• THE TASK: All lines holding the string "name" should be copied from the data below.

START PROVIDED DATA

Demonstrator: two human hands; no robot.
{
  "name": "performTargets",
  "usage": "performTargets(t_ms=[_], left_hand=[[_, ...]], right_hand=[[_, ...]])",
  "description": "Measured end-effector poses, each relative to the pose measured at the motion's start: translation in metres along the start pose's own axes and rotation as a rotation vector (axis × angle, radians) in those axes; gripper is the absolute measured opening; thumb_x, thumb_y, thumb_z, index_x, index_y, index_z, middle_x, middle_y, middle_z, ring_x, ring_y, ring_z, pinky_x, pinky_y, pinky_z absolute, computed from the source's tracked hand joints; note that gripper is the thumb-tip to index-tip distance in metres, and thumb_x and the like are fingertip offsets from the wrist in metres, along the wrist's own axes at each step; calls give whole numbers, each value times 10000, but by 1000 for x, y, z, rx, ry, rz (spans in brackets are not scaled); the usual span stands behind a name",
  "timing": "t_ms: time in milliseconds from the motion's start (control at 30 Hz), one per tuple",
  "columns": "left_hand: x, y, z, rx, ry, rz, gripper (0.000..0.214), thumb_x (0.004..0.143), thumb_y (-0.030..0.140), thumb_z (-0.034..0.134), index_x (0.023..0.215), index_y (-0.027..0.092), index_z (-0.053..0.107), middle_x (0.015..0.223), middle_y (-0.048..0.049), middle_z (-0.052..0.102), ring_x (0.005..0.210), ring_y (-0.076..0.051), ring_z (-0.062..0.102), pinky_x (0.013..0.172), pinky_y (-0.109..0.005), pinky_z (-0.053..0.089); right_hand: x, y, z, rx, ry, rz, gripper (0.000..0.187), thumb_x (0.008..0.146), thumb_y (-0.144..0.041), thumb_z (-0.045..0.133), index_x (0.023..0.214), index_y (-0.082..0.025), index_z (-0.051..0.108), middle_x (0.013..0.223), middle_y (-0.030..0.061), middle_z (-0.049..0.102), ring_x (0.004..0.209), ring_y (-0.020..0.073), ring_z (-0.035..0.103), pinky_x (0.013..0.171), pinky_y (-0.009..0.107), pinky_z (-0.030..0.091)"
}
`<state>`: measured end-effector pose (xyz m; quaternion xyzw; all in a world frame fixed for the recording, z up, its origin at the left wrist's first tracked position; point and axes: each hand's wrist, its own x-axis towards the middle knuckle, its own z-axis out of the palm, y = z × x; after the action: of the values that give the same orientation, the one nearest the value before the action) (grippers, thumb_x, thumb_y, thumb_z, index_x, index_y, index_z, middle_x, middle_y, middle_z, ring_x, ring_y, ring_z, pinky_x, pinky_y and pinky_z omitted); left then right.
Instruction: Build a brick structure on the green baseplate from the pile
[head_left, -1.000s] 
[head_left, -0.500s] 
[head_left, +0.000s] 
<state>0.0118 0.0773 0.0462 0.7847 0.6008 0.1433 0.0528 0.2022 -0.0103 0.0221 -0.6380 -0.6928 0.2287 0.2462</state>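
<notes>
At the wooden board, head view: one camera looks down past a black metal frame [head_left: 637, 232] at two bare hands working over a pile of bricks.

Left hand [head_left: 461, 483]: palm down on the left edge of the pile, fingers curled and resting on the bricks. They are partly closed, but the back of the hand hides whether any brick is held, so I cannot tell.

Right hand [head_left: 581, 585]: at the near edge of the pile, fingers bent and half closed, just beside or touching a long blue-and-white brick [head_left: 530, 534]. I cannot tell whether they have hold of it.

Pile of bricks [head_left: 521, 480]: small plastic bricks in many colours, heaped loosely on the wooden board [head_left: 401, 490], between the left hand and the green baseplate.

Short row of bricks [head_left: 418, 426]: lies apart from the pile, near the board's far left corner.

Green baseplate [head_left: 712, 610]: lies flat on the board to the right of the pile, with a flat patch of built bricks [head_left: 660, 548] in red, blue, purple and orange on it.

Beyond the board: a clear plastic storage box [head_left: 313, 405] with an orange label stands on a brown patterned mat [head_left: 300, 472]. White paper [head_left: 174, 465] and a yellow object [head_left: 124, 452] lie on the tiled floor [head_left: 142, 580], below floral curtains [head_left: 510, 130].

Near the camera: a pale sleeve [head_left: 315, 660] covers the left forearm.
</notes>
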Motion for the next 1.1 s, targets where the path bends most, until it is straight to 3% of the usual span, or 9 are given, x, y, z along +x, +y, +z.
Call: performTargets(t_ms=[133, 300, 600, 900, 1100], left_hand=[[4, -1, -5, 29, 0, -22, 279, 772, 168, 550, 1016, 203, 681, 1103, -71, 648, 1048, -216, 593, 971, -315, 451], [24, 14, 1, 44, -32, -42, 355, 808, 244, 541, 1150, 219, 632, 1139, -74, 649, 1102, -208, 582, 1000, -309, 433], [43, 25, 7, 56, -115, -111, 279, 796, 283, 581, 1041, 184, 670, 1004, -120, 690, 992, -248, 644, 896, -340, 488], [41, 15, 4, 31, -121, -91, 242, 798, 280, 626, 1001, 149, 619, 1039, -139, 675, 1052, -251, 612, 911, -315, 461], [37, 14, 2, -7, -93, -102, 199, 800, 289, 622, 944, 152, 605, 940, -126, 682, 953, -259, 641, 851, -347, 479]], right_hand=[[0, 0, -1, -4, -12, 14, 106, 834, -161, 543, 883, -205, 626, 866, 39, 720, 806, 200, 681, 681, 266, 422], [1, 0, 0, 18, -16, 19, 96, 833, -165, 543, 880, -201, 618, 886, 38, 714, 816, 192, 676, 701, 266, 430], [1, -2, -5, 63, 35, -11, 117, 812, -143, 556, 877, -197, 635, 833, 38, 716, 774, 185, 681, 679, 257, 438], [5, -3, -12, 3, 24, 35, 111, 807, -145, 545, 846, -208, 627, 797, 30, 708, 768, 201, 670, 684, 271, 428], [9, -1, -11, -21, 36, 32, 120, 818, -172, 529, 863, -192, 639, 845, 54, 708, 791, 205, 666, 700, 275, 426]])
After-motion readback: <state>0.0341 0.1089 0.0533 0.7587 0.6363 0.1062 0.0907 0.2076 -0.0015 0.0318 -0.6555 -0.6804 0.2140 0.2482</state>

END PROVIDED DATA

• OUTPUT FOR THIS TASK:
  "name": "performTargets",
  "description": "Measured end-effector poses, each relative to the pose measured at the motion's start: translation in metres along the start pose's own axes and rotation as a rotation vector (axis × angle, radians) in those axes; gripper is the absolute measured opening; thumb_x, thumb_y, thumb_z, index_x, index_y, index_z, middle_x, middle_y, middle_z, ring_x, ring_y, ring_z, pinky_x, pinky_y, pinky_z absolute, computed from the source's tracked hand joints; note that gripper is the thumb-tip to index-tip distance in metres, and thumb_x and the like are fingertip offsets from the wrist in metres, along the wrist's own axes at each step; calls give whole numbers, each value times 10000, but by 1000 for x, y, z, rx, ry, rz (spans in brackets are not scaled); the usual span stands behind a name",

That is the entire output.